*** Opening of RECORDS PROVIDED ***

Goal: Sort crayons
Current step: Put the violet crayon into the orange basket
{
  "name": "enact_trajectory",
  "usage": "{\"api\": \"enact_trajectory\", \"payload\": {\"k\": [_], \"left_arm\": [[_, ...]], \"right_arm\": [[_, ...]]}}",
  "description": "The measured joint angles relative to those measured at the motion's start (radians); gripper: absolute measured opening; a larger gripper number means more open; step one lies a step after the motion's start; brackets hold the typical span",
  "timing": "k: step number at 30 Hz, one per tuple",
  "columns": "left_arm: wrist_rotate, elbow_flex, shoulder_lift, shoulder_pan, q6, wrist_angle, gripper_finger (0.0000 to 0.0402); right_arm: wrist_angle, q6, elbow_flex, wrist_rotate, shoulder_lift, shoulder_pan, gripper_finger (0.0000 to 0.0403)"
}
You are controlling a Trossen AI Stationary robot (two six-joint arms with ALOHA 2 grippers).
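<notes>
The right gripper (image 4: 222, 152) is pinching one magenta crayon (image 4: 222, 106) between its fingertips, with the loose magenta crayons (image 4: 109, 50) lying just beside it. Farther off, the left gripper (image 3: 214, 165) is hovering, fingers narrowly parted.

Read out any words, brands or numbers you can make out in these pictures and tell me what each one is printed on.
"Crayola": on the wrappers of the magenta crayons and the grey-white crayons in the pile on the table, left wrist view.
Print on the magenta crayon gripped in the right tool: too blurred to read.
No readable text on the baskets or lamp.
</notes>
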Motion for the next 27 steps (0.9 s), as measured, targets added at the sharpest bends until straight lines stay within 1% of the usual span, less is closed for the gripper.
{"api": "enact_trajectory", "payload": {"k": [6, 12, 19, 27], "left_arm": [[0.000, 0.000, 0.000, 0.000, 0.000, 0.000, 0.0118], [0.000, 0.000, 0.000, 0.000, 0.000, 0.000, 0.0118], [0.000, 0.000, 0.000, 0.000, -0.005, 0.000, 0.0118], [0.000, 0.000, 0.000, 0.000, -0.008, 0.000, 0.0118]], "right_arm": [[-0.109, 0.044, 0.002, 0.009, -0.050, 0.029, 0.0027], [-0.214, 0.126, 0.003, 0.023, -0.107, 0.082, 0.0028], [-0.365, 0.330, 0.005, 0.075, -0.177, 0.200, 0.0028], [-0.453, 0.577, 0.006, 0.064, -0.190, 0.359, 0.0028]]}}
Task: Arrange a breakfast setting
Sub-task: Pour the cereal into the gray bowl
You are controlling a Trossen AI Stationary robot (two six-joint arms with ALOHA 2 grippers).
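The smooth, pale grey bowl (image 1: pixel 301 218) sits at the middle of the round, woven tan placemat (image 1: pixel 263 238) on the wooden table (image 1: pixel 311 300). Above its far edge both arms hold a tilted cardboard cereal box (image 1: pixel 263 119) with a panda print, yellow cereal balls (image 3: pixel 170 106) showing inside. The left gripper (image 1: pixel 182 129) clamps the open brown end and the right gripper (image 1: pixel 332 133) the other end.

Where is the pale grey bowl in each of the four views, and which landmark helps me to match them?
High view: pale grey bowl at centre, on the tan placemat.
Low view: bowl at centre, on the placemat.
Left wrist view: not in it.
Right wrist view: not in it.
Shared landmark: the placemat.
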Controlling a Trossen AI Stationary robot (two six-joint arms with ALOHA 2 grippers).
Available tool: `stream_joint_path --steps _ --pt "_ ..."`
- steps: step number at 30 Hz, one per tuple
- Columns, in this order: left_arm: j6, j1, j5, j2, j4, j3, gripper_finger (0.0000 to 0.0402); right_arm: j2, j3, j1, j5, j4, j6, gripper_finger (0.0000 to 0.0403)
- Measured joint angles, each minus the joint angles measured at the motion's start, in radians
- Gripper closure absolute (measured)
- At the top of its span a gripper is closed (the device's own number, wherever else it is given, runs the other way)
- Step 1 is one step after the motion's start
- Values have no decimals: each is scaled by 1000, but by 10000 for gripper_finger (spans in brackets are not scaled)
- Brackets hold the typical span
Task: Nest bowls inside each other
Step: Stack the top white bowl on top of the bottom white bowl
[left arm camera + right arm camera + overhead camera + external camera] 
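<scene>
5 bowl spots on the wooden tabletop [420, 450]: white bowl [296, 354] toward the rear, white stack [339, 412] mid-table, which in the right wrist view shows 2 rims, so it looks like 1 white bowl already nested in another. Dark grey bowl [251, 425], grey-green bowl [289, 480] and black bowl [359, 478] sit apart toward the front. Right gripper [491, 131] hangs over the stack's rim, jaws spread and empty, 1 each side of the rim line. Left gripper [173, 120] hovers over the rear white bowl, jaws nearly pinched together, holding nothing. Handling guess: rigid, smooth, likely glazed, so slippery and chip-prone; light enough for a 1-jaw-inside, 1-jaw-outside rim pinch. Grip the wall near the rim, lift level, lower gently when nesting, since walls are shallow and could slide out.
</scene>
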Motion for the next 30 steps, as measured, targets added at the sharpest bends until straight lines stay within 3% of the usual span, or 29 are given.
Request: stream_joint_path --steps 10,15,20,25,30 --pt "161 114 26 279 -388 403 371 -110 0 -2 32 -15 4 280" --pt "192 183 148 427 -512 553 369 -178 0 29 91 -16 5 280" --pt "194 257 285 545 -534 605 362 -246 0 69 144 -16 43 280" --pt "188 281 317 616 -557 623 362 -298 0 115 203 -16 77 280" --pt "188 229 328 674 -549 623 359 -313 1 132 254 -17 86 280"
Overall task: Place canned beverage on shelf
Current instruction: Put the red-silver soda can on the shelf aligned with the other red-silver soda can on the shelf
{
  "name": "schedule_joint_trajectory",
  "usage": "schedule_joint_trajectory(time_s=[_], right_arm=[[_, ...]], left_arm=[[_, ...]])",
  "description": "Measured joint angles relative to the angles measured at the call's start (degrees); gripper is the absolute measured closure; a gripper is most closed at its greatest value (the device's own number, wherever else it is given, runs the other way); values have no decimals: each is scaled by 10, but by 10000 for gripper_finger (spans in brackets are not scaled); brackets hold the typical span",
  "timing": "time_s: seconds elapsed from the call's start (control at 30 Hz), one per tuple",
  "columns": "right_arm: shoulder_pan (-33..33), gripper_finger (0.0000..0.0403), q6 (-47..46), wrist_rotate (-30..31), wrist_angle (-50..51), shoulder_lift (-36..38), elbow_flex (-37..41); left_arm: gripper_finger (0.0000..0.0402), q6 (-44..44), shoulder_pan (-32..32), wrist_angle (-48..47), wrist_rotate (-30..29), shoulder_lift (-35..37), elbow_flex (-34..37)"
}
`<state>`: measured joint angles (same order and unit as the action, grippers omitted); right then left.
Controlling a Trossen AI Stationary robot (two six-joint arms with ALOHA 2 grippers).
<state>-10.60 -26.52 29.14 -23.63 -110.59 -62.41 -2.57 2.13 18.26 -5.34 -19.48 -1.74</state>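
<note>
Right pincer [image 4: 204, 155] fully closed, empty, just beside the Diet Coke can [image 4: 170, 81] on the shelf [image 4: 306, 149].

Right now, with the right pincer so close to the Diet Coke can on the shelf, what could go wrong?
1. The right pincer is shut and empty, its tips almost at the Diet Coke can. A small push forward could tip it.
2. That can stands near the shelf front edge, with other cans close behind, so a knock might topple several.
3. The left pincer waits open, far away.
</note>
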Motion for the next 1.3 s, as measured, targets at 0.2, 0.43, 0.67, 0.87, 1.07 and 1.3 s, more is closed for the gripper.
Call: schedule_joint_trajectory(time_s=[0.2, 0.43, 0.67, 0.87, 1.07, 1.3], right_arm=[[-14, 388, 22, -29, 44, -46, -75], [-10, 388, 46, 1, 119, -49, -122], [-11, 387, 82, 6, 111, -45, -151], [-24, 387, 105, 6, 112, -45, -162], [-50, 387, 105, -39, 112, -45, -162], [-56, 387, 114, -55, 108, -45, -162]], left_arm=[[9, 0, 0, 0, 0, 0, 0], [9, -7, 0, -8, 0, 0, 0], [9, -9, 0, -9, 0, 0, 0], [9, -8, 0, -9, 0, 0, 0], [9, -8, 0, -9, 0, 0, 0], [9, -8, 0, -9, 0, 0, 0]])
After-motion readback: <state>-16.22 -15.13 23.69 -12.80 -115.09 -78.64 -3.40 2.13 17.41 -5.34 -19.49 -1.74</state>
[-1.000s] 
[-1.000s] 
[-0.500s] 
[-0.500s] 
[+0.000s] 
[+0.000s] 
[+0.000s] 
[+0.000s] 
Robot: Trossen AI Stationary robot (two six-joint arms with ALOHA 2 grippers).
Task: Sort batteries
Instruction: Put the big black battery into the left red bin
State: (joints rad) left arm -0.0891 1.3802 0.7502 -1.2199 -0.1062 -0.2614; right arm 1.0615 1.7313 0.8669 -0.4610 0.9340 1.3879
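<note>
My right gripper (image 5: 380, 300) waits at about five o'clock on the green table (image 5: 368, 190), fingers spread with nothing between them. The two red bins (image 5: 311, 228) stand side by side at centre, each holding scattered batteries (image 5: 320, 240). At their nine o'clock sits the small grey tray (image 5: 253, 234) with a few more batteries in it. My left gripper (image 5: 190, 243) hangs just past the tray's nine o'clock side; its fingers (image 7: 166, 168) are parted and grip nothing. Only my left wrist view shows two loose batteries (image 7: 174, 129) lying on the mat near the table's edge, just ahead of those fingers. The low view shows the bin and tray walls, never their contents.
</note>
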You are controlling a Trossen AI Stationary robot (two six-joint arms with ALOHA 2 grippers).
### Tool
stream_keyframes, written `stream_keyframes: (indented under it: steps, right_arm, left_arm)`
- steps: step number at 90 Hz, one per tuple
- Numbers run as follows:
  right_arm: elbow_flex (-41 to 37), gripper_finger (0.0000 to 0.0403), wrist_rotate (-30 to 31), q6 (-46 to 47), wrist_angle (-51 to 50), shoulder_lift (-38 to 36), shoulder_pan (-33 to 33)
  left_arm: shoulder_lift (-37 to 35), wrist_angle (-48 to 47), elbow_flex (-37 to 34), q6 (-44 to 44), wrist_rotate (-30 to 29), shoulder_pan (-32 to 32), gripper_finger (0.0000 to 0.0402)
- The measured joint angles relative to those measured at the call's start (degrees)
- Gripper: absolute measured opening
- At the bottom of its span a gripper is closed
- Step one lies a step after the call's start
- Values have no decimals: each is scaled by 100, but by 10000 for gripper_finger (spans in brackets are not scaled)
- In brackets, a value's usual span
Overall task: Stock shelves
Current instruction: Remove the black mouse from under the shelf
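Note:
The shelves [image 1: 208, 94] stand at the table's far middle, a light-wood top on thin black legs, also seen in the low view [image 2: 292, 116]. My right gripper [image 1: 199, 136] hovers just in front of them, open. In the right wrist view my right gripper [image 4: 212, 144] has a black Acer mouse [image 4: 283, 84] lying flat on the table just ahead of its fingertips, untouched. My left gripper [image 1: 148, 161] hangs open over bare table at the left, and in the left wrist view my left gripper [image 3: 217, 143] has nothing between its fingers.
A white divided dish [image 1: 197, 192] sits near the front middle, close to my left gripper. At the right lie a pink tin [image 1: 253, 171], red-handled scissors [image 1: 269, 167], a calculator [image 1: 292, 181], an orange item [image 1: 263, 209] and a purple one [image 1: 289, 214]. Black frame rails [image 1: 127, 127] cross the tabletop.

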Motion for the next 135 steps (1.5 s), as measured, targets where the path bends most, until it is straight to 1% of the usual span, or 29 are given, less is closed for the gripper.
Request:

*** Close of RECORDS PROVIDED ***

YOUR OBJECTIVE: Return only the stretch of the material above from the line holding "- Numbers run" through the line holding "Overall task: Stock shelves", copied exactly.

ANSWER FOR THIS EXERCISE:
- Numbers run as follows:
  right_arm: elbow_flex (-41 to 37), gripper_finger (0.0000 to 0.0403), wrist_rotate (-30 to 31), q6 (-46 to 47), wrist_angle (-51 to 50), shoulder_lift (-38 to 36), shoulder_pan (-33 to 33)
  left_arm: shoulder_lift (-37 to 35), wrist_angle (-48 to 47), elbow_flex (-37 to 34), q6 (-44 to 44), wrist_rotate (-30 to 29), shoulder_pan (-32 to 32), gripper_finger (0.0000 to 0.0402)
- The measured joint angles relative to those measured at the call's start (degrees)
- Gripper: absolute measured opening
- At the bottom of its span a gripper is closed
- Step one lies a step after the call's start
- Values have no decimals: each is scaled by 100, but by 10000 for gripper_finger (spans in brackets are not scaled)
- In brackets, a value's usual span
Overall task: Stock shelves

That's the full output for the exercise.